### What the task asks:
Keep only the lines of the material below that contain the word "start". Copy those lines.

### Available data:
# # #
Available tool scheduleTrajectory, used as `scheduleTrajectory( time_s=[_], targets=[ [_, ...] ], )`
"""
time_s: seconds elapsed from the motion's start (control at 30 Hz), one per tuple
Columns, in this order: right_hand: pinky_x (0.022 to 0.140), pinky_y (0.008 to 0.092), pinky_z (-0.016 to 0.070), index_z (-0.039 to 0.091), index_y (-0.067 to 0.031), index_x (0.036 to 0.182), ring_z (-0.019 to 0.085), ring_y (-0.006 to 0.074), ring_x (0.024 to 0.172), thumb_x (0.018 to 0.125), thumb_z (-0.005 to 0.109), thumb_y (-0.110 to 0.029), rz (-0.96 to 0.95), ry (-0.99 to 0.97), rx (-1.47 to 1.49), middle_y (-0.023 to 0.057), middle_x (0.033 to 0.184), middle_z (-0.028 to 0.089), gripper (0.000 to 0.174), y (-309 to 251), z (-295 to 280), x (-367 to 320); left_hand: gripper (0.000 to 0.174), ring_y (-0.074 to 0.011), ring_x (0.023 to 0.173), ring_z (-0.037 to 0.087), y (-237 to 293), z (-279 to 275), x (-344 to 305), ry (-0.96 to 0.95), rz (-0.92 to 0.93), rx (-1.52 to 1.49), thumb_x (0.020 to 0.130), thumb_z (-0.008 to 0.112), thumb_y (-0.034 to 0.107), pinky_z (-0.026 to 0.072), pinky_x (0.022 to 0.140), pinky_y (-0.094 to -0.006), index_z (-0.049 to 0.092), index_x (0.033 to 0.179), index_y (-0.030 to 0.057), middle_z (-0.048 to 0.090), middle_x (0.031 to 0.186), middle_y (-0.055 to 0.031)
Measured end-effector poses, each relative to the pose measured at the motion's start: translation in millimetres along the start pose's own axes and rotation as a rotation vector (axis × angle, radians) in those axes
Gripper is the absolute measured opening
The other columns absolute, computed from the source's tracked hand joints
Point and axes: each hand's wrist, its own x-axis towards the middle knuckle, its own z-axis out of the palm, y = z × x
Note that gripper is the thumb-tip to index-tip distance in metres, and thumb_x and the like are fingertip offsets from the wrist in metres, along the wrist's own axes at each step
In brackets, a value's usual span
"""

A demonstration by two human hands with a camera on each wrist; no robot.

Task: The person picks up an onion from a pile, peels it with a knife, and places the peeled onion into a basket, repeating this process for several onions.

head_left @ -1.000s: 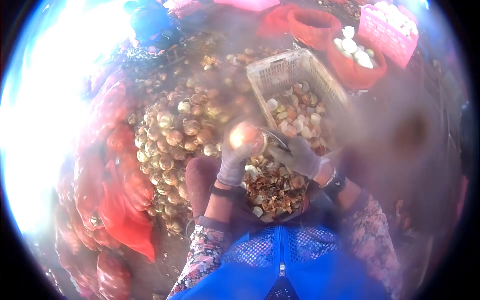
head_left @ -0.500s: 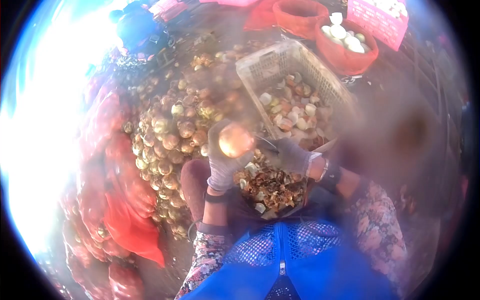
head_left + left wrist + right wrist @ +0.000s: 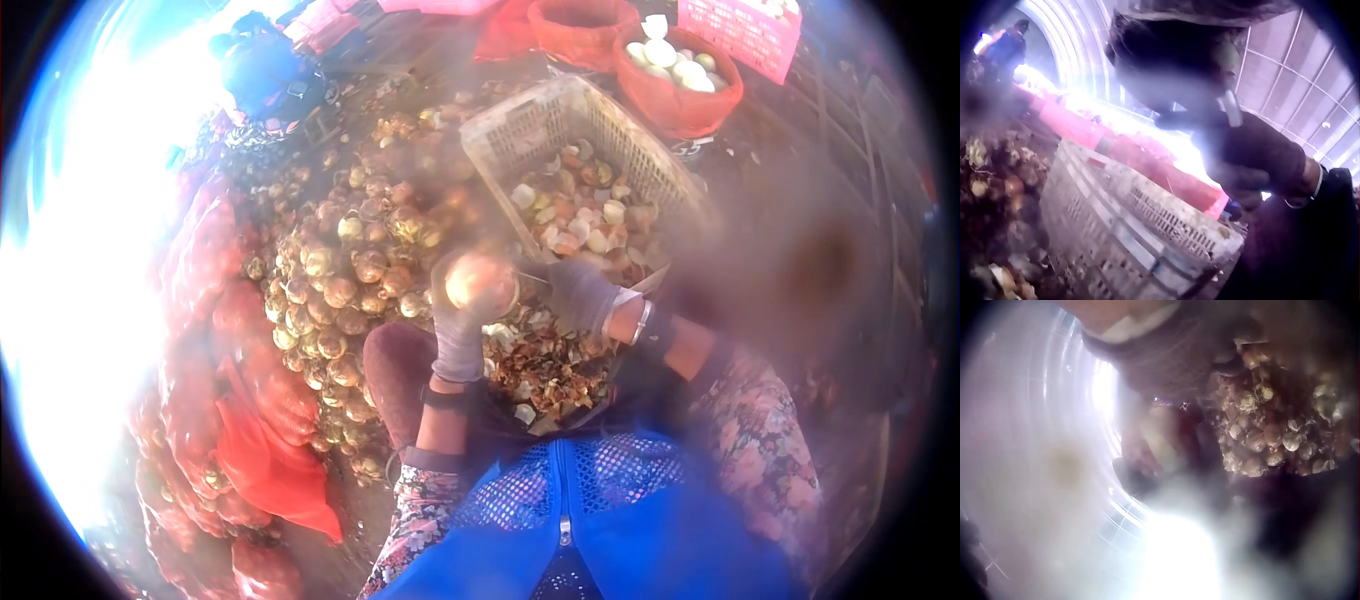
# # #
### Response to this exercise:
time_s: seconds elapsed from the motion's start (control at 30 Hz), one per tuple
Measured end-effector poses, each relative to the pose measured at the motion's start: translation in millimetres along the start pose's own axes and rotation as a rotation vector (axis × angle, radians) in those axes

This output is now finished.